**TASK PROMPT**
From first line to last, copy the listing exactly and omit its pictures.

**PROVIDED MATERIAL**
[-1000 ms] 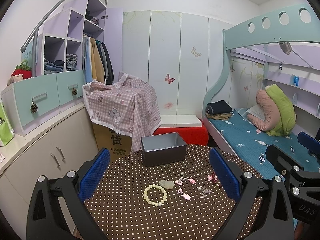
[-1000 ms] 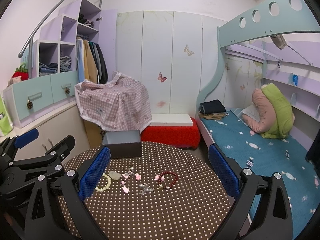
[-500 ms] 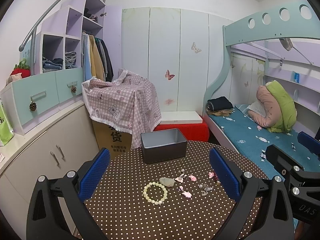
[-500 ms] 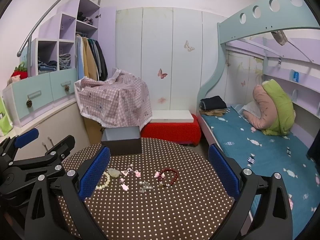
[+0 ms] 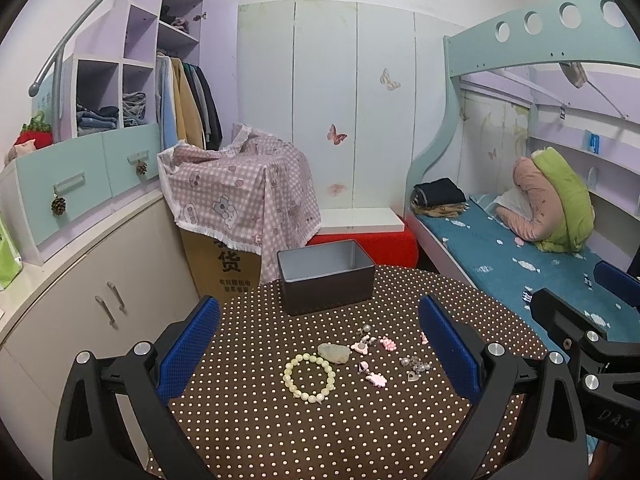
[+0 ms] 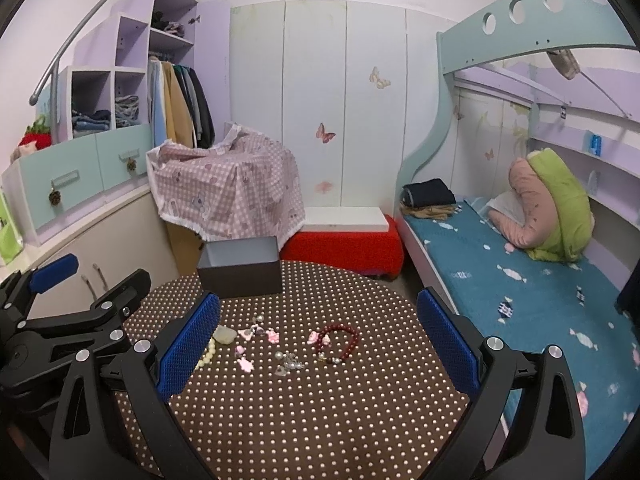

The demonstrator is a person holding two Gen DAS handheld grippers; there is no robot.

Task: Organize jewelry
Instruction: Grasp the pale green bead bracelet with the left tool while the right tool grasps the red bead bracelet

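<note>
A round table with a brown dotted cloth (image 5: 280, 432) holds scattered jewelry. A pale bead bracelet (image 5: 309, 377) lies near a grey-green stone (image 5: 334, 352), small pink charms (image 5: 376, 379) and silver pieces (image 5: 416, 365). A dark red bead bracelet (image 6: 338, 340) lies to the right. An open dark box (image 5: 326, 276) stands at the table's far side. My left gripper (image 5: 320, 352) is open and empty above the pale bracelet. My right gripper (image 6: 318, 348) is open and empty above the red bracelet (image 6: 338, 340).
A low cabinet (image 5: 92, 276) stands left of the table. A cardboard box under a pink checked cloth (image 5: 240, 196) and a red bench (image 5: 364, 240) stand behind it. A bunk bed with a blue sheet (image 5: 520, 264) runs along the right.
Both grippers have tilted down slightly and drifted a little; the jewelry and box sit higher in view. Nothing was grasped.
</note>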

**SOLUTION FOR THIS PROBLEM**
[-1000 ms] 
[-1000 ms] 
[-500 ms] 
[-500 ms] 
[+0 ms] 
[+0 ms] 

The demonstrator is a person holding two Gen DAS handheld grippers; there is no robot.

Task: Organize jewelry
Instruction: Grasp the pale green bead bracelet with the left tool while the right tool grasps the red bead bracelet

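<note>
A round table with a brown dotted cloth (image 5: 280, 432) holds scattered jewelry. A pale bead bracelet (image 5: 309, 377) lies near a grey-green stone (image 5: 334, 352), small pink charms (image 5: 376, 379) and silver pieces (image 5: 416, 365). A dark red bead bracelet (image 6: 338, 340) lies to the right. An open dark box (image 5: 326, 276) stands at the table's far side. My left gripper (image 5: 320, 352) is open and empty above the pale bracelet. My right gripper (image 6: 318, 348) is open and empty above the red bracelet (image 6: 338, 340).
A low cabinet (image 5: 92, 276) stands left of the table. A cardboard box under a pink checked cloth (image 5: 240, 196) and a red bench (image 5: 364, 240) stand behind it. A bunk bed with a blue sheet (image 5: 520, 264) runs along the right.
Both grippers have tilted down slightly and drifted a little; the jewelry and box sit higher in view. Nothing was grasped.
</note>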

With this, the answer is complete.